でも、よく聞くと早いだけで、それぞれのメンバーの息が合ってない気がする。
そしてボーカル。歌がうまくねえー。はっきりいってギター以外目だってねえ。
一曲目が終わった。ここでやっとボーカルがしゃべりだした。
「どーも、みなさん。エロイカです。英雄と書いて、エロイカと読みます。」
そして、2、3分の間、ボーカルがメンバー紹介をしていく。
そのあとの曲は打って変わって急にポップな曲ばかり演奏していた。楽しみにしているジンには悪いけど、こいつらひびかねーわ。俺は帰宅部と格ゲー部を新設してそこに所属するわ。そう伝えようとした時のことだった。
「えーじゃあ、次がラストの曲です。きいてくださ、うわっなんだおまえら!ちょとちょと、ちょっと!おい!」
「どおけ、どけどけどけー!」
『英雄』のメンバーをなぎ倒しながら、異様な五人組が現れた。そしてそのまま先頭のピンクなトサカ頭の女子生徒が周りのメンバーを殴って気絶させていく。

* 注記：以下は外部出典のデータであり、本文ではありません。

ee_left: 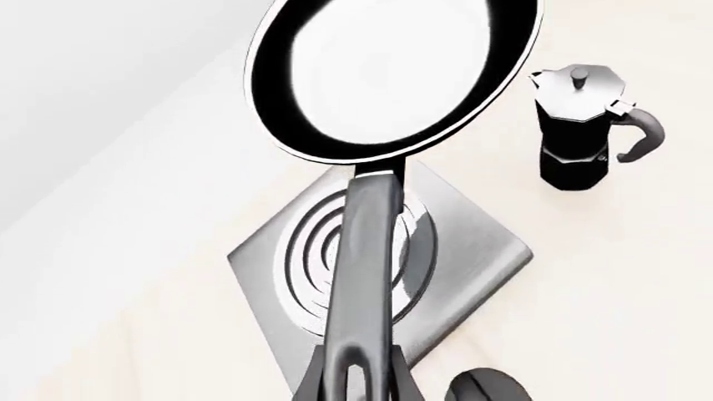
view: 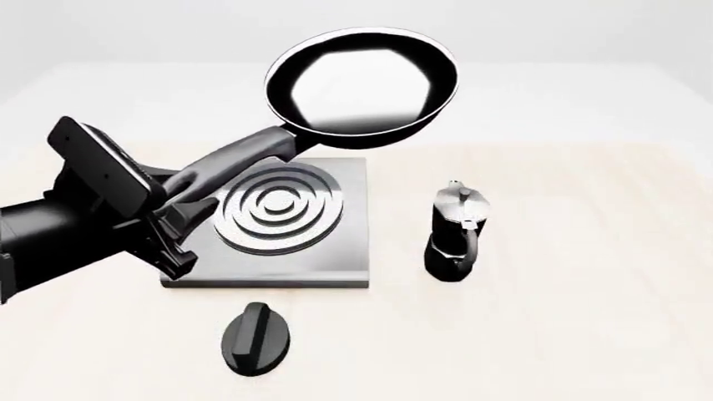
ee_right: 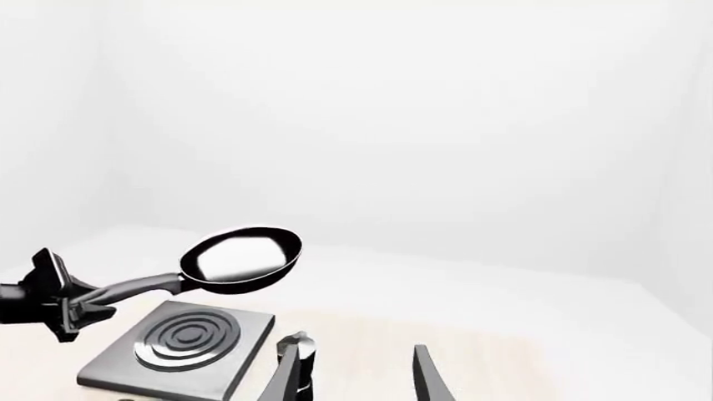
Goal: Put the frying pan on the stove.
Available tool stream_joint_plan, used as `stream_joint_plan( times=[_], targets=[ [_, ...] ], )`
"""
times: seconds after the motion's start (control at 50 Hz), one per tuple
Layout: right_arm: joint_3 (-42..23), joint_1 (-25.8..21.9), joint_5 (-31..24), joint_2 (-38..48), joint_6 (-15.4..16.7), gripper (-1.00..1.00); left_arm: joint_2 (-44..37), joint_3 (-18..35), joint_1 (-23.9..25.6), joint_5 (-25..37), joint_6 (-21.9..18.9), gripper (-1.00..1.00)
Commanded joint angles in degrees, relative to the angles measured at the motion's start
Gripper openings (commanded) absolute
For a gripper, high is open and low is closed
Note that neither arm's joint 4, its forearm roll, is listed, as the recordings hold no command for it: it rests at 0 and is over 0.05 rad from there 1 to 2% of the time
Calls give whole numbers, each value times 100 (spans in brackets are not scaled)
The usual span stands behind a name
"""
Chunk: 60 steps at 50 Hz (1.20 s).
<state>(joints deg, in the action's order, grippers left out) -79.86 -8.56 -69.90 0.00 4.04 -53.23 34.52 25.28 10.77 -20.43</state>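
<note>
The frying pan (view: 362, 82) is in the air, black with a pale glossy inside, hovering above and beyond the far edge of the stove (view: 334, 251). My left gripper (view: 179, 209) is shut on the end of its long grey handle (view: 240, 159), left of the burner rings (view: 276, 207). The left wrist view looks along the handle (ee_left: 362, 267) to the pan (ee_left: 390, 67), with the stove (ee_left: 479, 251) below. My right gripper (ee_right: 359, 380) is open and holds nothing. It is outside the front view. From it I see the pan (ee_right: 240, 257) and stove (ee_right: 112, 368).
A black-and-silver moka pot (view: 455, 230) stands upright right of the stove, also seen as the moka pot (ee_left: 579, 125) in the left wrist view. A black oval knob (view: 256, 337) lies on the table in front of the stove.
</note>
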Motion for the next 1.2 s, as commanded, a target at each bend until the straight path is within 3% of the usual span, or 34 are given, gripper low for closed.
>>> stream_joint_plan(
  times=[0.02,0.26,0.7,1.2],
  targets=[
    [110,66,0,0,-59,100,608,-323,-186,-77,172,-100],
    [119,75,0,0,-63,100,1508,-868,-379,345,250,-100],
    [119,78,0,0,-55,100,2470,-1202,-764,938,254,-100],
    [111,82,0,0,-23,100,2651,-1724,-1025,745,210,-100]
  ],
)
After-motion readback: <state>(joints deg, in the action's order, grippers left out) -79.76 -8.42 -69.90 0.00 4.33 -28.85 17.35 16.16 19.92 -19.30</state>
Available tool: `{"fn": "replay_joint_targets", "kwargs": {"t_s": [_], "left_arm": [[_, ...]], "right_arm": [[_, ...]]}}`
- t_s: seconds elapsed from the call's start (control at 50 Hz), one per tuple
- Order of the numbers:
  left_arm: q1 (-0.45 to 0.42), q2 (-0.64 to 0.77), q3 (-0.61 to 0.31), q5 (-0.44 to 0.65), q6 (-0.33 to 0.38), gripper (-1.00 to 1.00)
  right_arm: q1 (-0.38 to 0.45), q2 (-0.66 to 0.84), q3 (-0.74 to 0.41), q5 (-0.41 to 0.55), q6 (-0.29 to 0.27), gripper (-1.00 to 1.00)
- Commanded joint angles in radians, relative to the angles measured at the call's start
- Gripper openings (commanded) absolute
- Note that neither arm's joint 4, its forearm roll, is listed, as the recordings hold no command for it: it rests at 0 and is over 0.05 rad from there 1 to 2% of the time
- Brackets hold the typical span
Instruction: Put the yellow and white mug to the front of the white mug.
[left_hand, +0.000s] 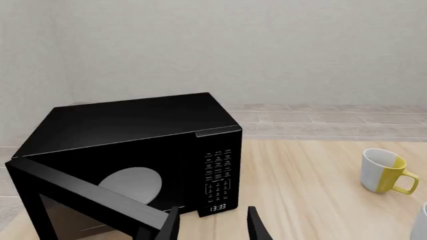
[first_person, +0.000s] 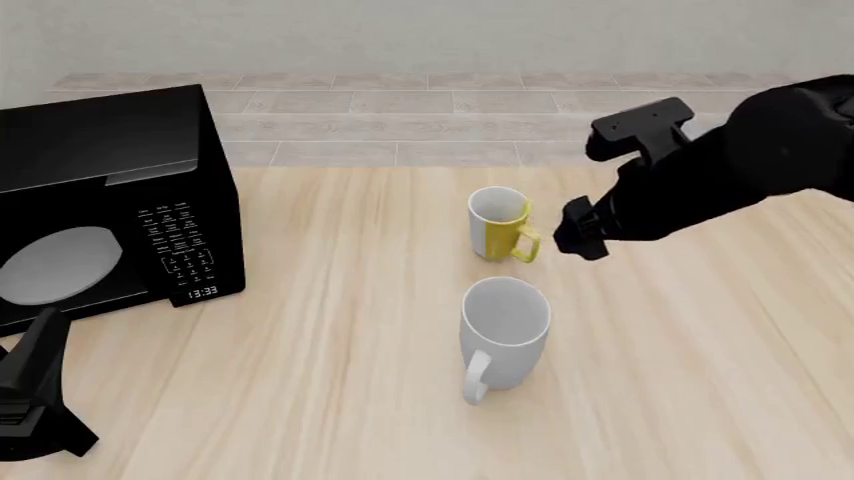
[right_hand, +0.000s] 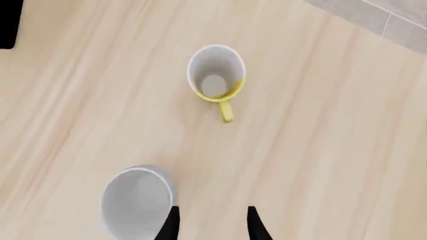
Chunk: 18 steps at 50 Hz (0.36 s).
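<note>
The right gripper (right_hand: 209, 225) is hanging above the table (first_person: 334, 340) with its jaws standing apart and holding nothing, and in the front view it is sitting just right of the yellow mug (first_person: 501, 224), apart from it. The left gripper (left_hand: 212, 226) is also showing parted, empty jaws, pointing at the black microwave (left_hand: 133, 160) whose door is standing open; in the front view its fingers seem to sit low at the near left, though they are too dark to read there. The yellow mug is standing upright at mid-table, handle to the right, just beyond the upright white mug (first_person: 505, 330), the two apart.
</note>
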Motion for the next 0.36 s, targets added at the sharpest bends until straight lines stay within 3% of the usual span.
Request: {"fn": "replay_joint_targets", "kwargs": {"t_s": [0.02, 0.36], "left_arm": [[0.000, 0.000, 0.004, -0.005, 0.001, 1.00], [0.000, 0.000, 0.004, -0.005, 0.001, 1.00]], "right_arm": [[0.007, -0.124, 0.072, 0.033, 0.004, 1.00], [0.004, -0.321, 0.163, 0.092, 0.024, 1.00]]}}
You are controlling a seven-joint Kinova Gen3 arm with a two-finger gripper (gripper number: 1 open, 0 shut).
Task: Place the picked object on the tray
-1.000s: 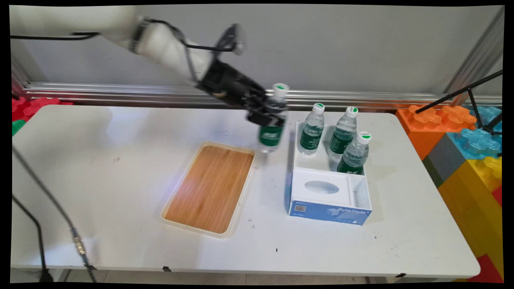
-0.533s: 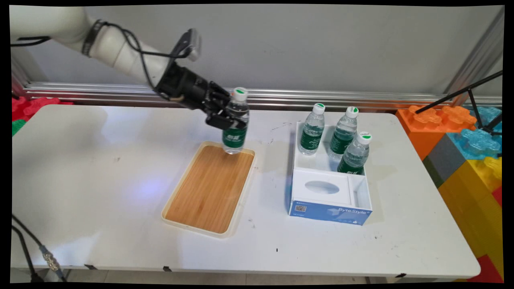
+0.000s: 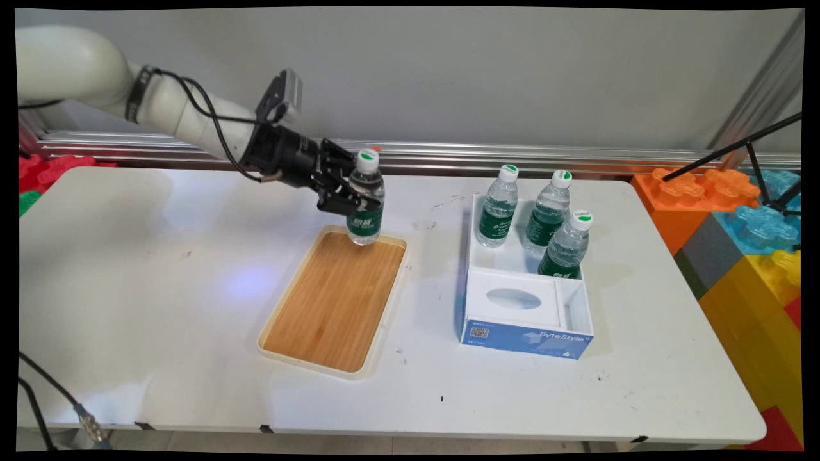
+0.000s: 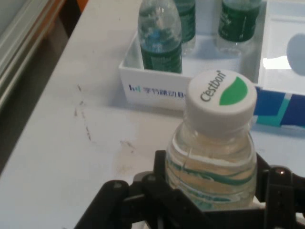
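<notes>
The tool (image 3: 349,195) is clamped on a bottle (image 3: 366,203), gripping it on the upper body just below the shoulder. In the hand view the black fingers (image 4: 267,183) press against both sides of the clear plastic, and the white cap (image 4: 220,98) with its green leaf mark sits above them. The bottle (image 4: 212,162) stands nearly upright, with a green label round its lower half. Its base is at the far end of the tray (image 3: 333,358), over the wooden floor just inside the rim; whether it touches the wood or hangs just above it cannot be told.

The tray is a long cream-rimmed dish with a bamboo-coloured floor, lying on the worktop (image 3: 160,269) at a slant, its near end toward the camera. Nothing else stands in it.

To the right of the tray, apart from it, lies a white and blue box (image 3: 525,336) with its top open. Three more bottles stand in its far compartment: one at the far left (image 3: 499,208), one at the far right (image 3: 548,212), and one nearer (image 3: 567,246) leaning a little. The near part of the box holds a white insert (image 3: 512,301) with an oval hole.

Large orange, blue and yellow toy blocks (image 3: 737,218) are stacked beyond the worktop's right edge, and red ones (image 3: 45,169) show at its far left corner.
</notes>
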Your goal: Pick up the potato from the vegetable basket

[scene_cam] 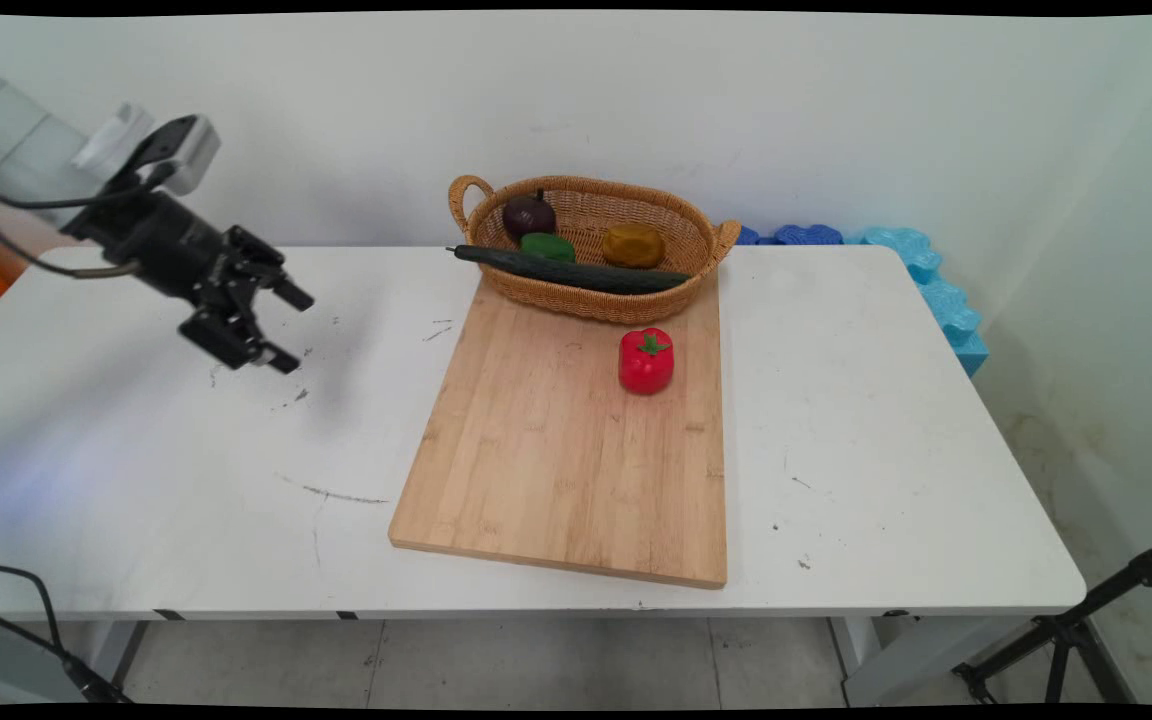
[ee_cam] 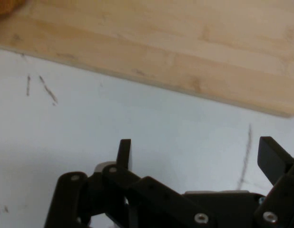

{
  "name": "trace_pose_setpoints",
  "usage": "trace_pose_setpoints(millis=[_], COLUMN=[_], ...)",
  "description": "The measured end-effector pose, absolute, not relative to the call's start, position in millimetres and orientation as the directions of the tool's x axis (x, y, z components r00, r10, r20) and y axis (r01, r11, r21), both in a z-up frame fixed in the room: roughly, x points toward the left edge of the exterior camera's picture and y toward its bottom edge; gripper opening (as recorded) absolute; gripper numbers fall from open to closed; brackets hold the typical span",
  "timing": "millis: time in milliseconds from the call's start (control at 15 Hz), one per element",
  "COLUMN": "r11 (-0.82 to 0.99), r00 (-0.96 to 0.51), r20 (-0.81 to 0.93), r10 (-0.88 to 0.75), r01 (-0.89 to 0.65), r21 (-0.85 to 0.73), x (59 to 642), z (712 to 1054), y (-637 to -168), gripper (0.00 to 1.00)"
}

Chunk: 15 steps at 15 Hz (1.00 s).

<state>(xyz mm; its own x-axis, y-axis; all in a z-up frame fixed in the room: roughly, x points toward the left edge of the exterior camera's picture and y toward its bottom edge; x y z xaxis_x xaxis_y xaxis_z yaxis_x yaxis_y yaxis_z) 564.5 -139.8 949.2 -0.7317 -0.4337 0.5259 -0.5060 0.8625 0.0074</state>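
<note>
Hovering above the bare table (scene_cam: 136,450) left of the cutting board (scene_cam: 566,450), the hand (scene_cam: 288,328) is spread and empty, well apart from the red pepper (scene_cam: 646,362)

- The cutting board (scene_cam: 571,440) lies on the table (scene_cam: 886,430), about midway across it.
- The basket (scene_cam: 591,245) sits at the board's far end, partly on it.
- In the basket lie an onion (scene_cam: 528,215) at the left, a green pepper (scene_cam: 547,247) just beside it, and a potato (scene_cam: 633,245) to the right.
- The cucumber (scene_cam: 571,270) lies across the basket's near rim, its left end poking past the board's left edge.
- The bell pepper (scene_cam: 646,361) stands on the board, near its right edge, just before the basket.
- The gripper (scene_cam: 288,328) hangs above the table, well left of the board, jaws apart; the board's edge (ee_cam: 151,52) lies ahead of it.
- Foam mats (scene_cam: 921,275) lie behind the table, right of the board.
</note>
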Motion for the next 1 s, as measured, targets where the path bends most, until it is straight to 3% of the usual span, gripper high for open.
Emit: trace_pose_setpoints(millis=[1000], r11=[0.799], r00=[-0.710], r20=[0.565], r10=[-0.419], r01=[-0.584], r21=[-0.141], x=[473], z=[948], y=[-302], gripper=[1.00])
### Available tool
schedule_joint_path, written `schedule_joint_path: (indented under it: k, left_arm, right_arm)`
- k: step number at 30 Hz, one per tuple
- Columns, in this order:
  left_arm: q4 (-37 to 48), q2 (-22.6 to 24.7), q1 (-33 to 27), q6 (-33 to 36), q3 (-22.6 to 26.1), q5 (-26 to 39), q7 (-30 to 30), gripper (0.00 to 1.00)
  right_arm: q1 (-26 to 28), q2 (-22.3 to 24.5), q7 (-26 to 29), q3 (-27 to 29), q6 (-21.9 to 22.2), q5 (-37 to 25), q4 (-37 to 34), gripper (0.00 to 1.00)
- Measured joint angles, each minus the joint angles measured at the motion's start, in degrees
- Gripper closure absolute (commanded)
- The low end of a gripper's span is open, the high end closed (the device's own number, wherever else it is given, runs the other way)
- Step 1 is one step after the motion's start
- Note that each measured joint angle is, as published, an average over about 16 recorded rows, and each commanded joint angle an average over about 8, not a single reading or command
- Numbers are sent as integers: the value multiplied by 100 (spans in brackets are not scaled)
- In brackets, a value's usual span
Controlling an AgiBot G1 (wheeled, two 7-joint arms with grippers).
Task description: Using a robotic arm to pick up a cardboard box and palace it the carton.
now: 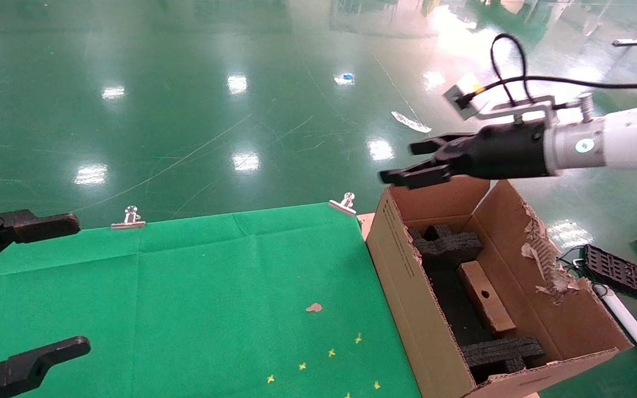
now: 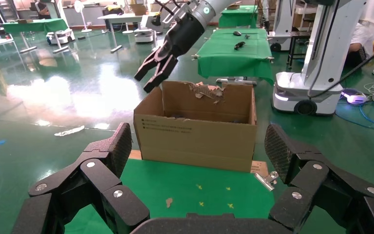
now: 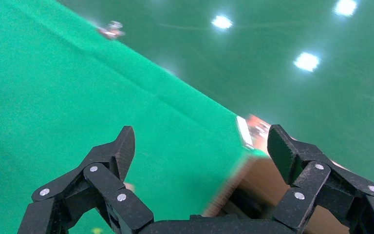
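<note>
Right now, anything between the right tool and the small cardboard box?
Nothing visible. The cardboard box already lies inside the carton, between its black foam inserts. The right tool hovers open and empty above the carton's far corner.

From the head we look forward and down over the green table (image 1: 197, 287) and into the open carton (image 1: 401, 287) at its right edge, with shiny floor (image 1: 186, 83) beyond. Our left wrist camera sits low behind the left gripper (image 2: 195, 161) and faces level across the table, showing the carton's (image 2: 195, 136) printed side and the right gripper (image 2: 152, 75) above it, both also in the head view. Our right wrist camera looks steeply down between the right gripper's (image 3: 199, 156) spread fingers, close above the table (image 3: 53, 97) edge and a carton (image 3: 268, 190) corner.
</note>
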Motion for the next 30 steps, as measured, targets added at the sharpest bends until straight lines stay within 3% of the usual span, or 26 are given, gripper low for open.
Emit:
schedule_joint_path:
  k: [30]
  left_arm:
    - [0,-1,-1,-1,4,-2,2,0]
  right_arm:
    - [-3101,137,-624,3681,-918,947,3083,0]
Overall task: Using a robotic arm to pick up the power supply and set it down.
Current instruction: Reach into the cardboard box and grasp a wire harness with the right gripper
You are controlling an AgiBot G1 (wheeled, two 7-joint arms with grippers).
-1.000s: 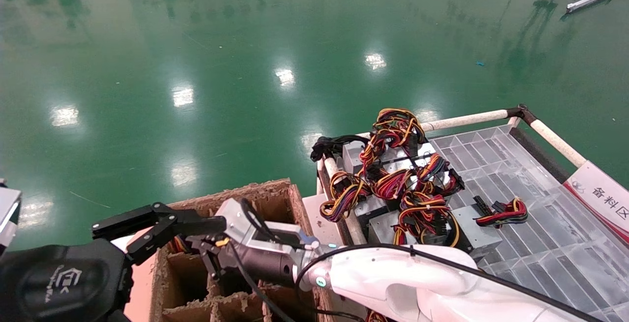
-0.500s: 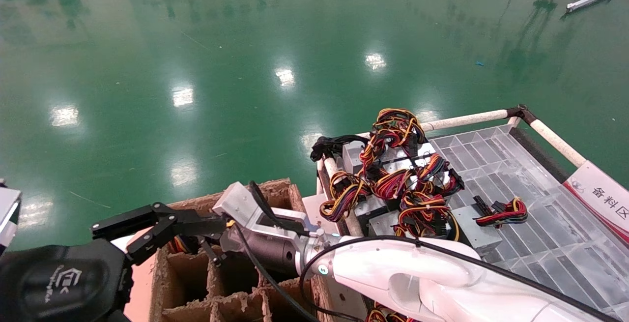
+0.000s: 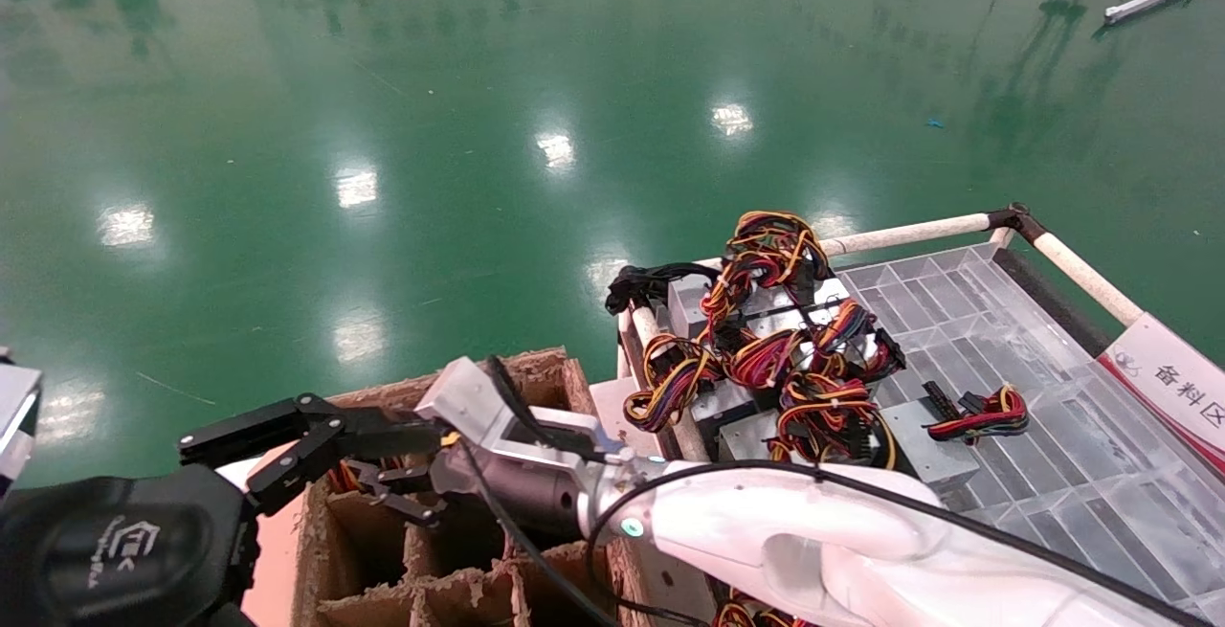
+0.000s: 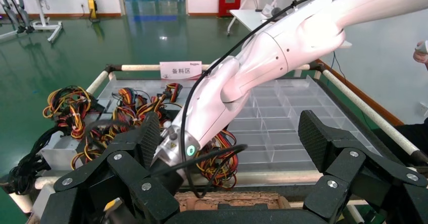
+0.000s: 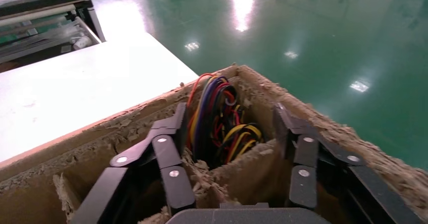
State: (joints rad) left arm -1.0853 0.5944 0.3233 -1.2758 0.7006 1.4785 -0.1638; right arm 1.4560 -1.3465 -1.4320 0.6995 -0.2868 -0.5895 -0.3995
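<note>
My right arm (image 3: 785, 531) reaches left across a cardboard box (image 3: 536, 369) with dividers. Its gripper (image 3: 383, 491) hangs open just above a far cell of the box. In the right wrist view the right gripper (image 5: 229, 115) has its fingers (image 5: 171, 148) spread on either side of that cell. The power supply (image 5: 222, 123) lies down in the cell, and only its looped red, yellow, purple and black wires show; its metal body is hidden. A bit of those wires (image 3: 337, 479) shows in the head view. Nothing is gripped. My left gripper (image 3: 316, 431) stays parked and open at the box's left.
Several more power supplies (image 3: 785, 359) with tangled wires lie piled on a clear plastic grid tray (image 3: 1005, 340). The tray is framed by white tube rails (image 3: 909, 233) and carries a sign (image 3: 1168, 383). Shiny green floor lies beyond. A frayed divider (image 5: 252, 158) crosses under the right gripper.
The right gripper's fingers have spread apart over the box cell, and its wrist has risen slightly. The left gripper has not moved.
</note>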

異様な集団は、手に手に楽器を持ち、『英雄』のメンバーからシールドコードをひったくると、そのまま自分の楽器をアンプに接続し始めた。
「なんだ、何が始まるんだ?」
僕は思わずつぶやいていた。この異様な光景から目が離せない。異様な四人組の一人は覆面をしている。怪しすぎることこの上ない。
ざわざわ…
観客も困惑気味だ。いきなりジンが叫んだ。
「おい、テル君!やばいやばい、これゲリラライブだ!」
ゲリラでも何でもいい。僕はこの四人組にくぎ付けだった。
僕は真ん中のトサカの彼女が何故だか目がはなせなくなっていた。
会場のど真ん中にすらっと立つその彼女は、明らかにオーラが違っていた。
すると、そのトサカガールが叫びだした。
「この会場は、第二軽音部『ドグラ・マグラ』が占拠した!てめえらっ、聞いていきやがれー!hideのカバー!『D O D』!!!」
そう叫ぶなり、抱えたギターをかき鳴らしながら歌いだした。
それは、今までのバンドとは明らかに何かが違っていた。僕はあんなにつまらなく思っていたことも忘れて、わくわくしていた。